How I rolled out OpenTelemetry across NestJS and Rails services, with W3C context propagation, OTLP, sampling that doesn't lie, and trace-log correlation for SLI-driven debugging.
The first time OpenTelemetry actually paid for itself, I was staring at a frozen public leaderboard during a live combat-sports broadcast at the federation platform I CTO’d in London. Standings stopped updating at 14:32 local. Pages went out within two minutes. The Kafka consumer group for standings-projector was rebalancing every thirty seconds and we couldn’t tell which pod was the bad citizen from the broker side alone. The thing that ended the incident wasn’t a Kafka tool. It was a trace, end to end, from the HTTP request that pushed a match event all the way through to the projector handler on the slow pod. That moment is the reason I now treat OTel as table stakes on any system with more than two services.
This post is the rollout I’d do today, sharpened by every place I got it wrong the first time.
I’ve shipped vendor agents (Datadog APM, New Relic) in plenty of services. They work. They also bind you to one backend, one tagging convention, and one billing model. The thing I like about OTel is the boring part: it’s a wire format and a set of SDKs. You instrument once, you export OTLP, and you swap the backend later without rewriting code. At the creator-economy platform I worked at most recently, we had services exporting to Datadog and to a Grafana Tempo cluster in parallel for a quarter while we evaluated. That migration would have been months with a vendor agent in place. With OTel it was an env var.

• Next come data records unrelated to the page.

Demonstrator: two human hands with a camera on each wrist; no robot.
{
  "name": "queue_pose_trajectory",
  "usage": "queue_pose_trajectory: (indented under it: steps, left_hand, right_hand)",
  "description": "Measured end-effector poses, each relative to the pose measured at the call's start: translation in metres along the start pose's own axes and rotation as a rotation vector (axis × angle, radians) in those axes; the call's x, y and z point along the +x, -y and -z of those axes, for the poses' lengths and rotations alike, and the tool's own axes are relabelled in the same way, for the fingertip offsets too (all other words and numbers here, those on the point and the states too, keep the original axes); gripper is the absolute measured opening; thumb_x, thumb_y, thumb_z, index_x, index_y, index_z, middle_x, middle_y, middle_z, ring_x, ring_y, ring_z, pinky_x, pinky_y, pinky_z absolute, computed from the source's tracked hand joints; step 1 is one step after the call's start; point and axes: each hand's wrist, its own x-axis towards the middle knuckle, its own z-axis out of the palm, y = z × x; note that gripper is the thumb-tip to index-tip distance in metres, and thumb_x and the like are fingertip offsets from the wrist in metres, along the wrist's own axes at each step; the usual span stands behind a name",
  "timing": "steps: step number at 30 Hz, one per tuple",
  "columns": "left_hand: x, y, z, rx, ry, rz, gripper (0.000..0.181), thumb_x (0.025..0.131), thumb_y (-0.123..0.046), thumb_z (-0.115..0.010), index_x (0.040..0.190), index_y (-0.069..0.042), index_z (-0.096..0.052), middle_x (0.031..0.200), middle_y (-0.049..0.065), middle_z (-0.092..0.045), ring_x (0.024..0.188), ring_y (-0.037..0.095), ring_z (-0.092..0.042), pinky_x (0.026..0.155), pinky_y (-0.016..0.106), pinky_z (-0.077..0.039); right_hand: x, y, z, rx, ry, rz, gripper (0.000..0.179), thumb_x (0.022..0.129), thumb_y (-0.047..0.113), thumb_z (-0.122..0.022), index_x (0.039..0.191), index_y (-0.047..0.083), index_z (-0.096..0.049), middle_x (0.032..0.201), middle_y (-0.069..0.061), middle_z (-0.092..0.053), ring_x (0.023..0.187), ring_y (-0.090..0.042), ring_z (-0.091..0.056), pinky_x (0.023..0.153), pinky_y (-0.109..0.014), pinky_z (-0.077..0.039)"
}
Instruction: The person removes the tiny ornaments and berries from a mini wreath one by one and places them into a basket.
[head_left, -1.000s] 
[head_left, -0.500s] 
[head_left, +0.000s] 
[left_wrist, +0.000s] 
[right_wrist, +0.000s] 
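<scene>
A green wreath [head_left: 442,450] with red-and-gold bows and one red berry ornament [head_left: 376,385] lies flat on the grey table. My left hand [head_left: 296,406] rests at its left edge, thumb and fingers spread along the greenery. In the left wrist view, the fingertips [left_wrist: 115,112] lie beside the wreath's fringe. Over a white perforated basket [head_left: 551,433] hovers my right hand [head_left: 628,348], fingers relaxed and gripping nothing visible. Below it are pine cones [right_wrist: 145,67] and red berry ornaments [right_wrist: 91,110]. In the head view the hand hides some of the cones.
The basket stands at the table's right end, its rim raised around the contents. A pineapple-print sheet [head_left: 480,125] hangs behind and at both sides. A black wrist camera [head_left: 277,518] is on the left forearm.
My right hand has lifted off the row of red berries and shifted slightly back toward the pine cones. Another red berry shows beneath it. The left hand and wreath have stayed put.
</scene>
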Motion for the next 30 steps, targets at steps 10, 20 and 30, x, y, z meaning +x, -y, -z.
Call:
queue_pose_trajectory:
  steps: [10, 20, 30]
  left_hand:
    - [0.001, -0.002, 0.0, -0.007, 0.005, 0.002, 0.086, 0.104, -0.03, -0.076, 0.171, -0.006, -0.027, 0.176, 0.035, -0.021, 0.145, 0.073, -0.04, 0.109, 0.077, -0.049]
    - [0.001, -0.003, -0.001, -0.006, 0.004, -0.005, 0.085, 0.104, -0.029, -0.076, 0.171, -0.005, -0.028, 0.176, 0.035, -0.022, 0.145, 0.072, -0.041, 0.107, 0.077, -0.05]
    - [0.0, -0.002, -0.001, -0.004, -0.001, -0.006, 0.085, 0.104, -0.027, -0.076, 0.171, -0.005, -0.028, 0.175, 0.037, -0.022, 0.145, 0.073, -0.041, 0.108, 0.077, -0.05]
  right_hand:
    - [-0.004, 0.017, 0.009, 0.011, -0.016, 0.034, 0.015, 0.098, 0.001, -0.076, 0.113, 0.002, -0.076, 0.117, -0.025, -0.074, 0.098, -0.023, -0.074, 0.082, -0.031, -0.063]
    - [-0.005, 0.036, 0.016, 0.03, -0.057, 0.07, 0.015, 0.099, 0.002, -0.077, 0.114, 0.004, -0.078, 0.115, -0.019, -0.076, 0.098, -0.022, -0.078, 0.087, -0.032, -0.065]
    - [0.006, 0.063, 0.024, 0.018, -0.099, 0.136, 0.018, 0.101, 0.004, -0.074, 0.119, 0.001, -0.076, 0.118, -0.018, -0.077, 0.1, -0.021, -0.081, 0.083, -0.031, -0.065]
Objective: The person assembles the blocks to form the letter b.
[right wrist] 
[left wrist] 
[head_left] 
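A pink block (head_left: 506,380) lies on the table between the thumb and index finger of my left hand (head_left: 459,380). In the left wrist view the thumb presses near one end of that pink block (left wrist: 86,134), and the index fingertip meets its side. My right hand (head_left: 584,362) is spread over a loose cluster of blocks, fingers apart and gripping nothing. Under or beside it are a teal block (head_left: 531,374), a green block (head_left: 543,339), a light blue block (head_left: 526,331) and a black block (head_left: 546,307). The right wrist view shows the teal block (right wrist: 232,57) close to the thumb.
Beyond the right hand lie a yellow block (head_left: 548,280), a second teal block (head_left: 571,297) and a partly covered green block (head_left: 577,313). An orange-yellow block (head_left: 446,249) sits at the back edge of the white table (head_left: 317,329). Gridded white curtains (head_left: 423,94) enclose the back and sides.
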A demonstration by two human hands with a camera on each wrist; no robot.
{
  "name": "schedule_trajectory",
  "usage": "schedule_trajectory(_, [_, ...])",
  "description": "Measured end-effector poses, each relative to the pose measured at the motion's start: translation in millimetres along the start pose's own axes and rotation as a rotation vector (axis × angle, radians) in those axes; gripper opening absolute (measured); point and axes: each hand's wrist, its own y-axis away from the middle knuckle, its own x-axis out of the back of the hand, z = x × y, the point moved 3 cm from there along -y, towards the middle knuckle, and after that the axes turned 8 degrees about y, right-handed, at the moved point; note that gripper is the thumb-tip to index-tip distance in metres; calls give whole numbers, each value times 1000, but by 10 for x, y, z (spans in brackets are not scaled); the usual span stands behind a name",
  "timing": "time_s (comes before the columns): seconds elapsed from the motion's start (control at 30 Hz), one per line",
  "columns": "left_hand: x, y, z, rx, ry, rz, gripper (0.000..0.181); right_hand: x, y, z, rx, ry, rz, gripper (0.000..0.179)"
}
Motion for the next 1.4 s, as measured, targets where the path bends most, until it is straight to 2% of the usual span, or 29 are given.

So: OTel SDK in the service, OTLP over gRPC to a Collector, Collector forwards to whatever your backend is. Don’t ship to your APM vendor directly from the app. The Collector is non-negotiable.
For Node services I start with the auto-instrumentations and only reach for manual spans when I need them. The boot file is short and goes before import of anything app-level.
// otel.ts (imported first in main.ts, before AppModule)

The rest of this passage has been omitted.